Dari akumulasi kejadian itu, Bambang cs makin malas berurusan dengan perusahaan dan pilihan replanting (peremajaan) mandiri, justru semakin bulat. Uniknya, pada 2015 itu, yang memilih mandiri ternyata bukan cuma Mukti Jaya, tapi juga tujuh koperasi lainnya. Semua koperasi ini berada di 13 desa di dua kecamatan; Sungai Lilin dan Keluang. Total luas lahannya mencapai 7000 hektar.

Keputusan replanting mandiri itu pun tidak sekadar keputusan. Petani punya duit kok, walau enggak besar. “Waktu itu kami sudah punya duit sekitar Rp100 miliar. Itu tabungan anggota yang nilainya sekitar Rp40 juta sampai Rp50 juta,” cerita Bambang.

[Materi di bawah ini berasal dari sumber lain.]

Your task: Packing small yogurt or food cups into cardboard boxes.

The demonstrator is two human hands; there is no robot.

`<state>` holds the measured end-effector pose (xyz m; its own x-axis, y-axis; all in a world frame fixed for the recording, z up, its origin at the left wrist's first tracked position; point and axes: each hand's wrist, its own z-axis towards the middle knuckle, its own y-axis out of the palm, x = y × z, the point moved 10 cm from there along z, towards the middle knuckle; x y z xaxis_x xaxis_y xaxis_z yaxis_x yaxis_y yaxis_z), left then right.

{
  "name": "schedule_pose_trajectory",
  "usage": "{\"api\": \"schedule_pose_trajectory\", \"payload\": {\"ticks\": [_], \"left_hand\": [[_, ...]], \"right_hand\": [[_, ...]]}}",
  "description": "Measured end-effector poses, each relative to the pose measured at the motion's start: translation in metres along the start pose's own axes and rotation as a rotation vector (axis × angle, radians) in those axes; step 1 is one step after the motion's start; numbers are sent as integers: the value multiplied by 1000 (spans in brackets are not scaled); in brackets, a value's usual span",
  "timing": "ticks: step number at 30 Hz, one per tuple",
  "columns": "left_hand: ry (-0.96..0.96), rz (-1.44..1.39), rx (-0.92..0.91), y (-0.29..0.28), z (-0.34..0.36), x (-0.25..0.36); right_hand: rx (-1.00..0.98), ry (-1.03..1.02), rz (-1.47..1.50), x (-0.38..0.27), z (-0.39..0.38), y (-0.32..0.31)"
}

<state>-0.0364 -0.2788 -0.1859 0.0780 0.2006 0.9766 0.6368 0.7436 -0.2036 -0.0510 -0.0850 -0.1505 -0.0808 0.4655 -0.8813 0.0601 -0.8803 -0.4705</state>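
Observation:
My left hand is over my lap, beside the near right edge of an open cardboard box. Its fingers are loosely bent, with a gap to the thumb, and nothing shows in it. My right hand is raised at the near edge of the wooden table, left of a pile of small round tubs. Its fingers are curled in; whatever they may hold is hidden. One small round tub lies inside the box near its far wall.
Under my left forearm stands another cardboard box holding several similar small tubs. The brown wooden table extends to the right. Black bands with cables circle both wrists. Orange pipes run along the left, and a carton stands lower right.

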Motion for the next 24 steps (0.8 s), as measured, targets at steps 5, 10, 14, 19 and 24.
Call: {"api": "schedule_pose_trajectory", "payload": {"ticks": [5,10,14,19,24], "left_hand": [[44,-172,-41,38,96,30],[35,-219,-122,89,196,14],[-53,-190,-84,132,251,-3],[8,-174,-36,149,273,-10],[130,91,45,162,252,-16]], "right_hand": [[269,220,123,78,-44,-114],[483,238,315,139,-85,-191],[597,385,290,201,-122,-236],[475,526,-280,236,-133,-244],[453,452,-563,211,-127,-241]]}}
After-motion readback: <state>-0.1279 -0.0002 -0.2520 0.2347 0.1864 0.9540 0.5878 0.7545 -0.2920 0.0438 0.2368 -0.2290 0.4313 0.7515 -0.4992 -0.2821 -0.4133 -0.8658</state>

Baca juga: Duit Rp25 Juta Cukup Hingga P3

Walau petani plasma, anggota kata Bambang tidak punya Iuran Dana Peremajaan Tanaman Kebun (Idapertabun). “Dulu kami pernah ditawari Jiwasraya, tapi kami enggak tertarik. Entah kenapa waktu itu ada rasa enggak enak saja. Eh ternyata Jiwasraya kayak begitulah kondisinya sekarang,” kenang Bambang.

Selain Idapertabun tadi, para petani sempat juga punya asuransi. Tapi bermasalah. Itulah makanya kami enggak lagi, termasuk Idapertabun itu. Teman kami yang punya Idapertabun, sulit mengklaimnya. Nilainya miliaran rupiah,” katanya.

Untuk mengantisipasi sumber duit peremajaan kelak, petani menabung di bank. “Kami bikin rekening atas nama koperasi dan kelompok tani. Diteken oleh bertiga orang. Tabungan itu kami namakan simpanan peremajaan kebun. Ada juga simpan pinjam di kelompok,” Bambang merinci.

Biar anggota tidak kaget soal replanting mandiri tadi, saban ada rapat-rapat, rencana itu dilontarkan. Lama kelamaan, anggota paham dan nurut. “Kami sudah terbiasa rebug. Persoalan apapun pasti kami bicarakan bersama, ini demi meminimalisir potensi persoalan menjadi melebar,” ujar Bambang.

Sebelum masuk ke teknis replanting, petani rembug dulu. Maunya anggota seperti apa, ditanyakan. “Permintaan anggota cuma satu; berapa nanti duit yang habis, segitulah beban petani. Permintaan itu kami sanggupi. Memang kayak begitulah semestinya. Sebab yang punya koperasi itu kan anggota,” katanya.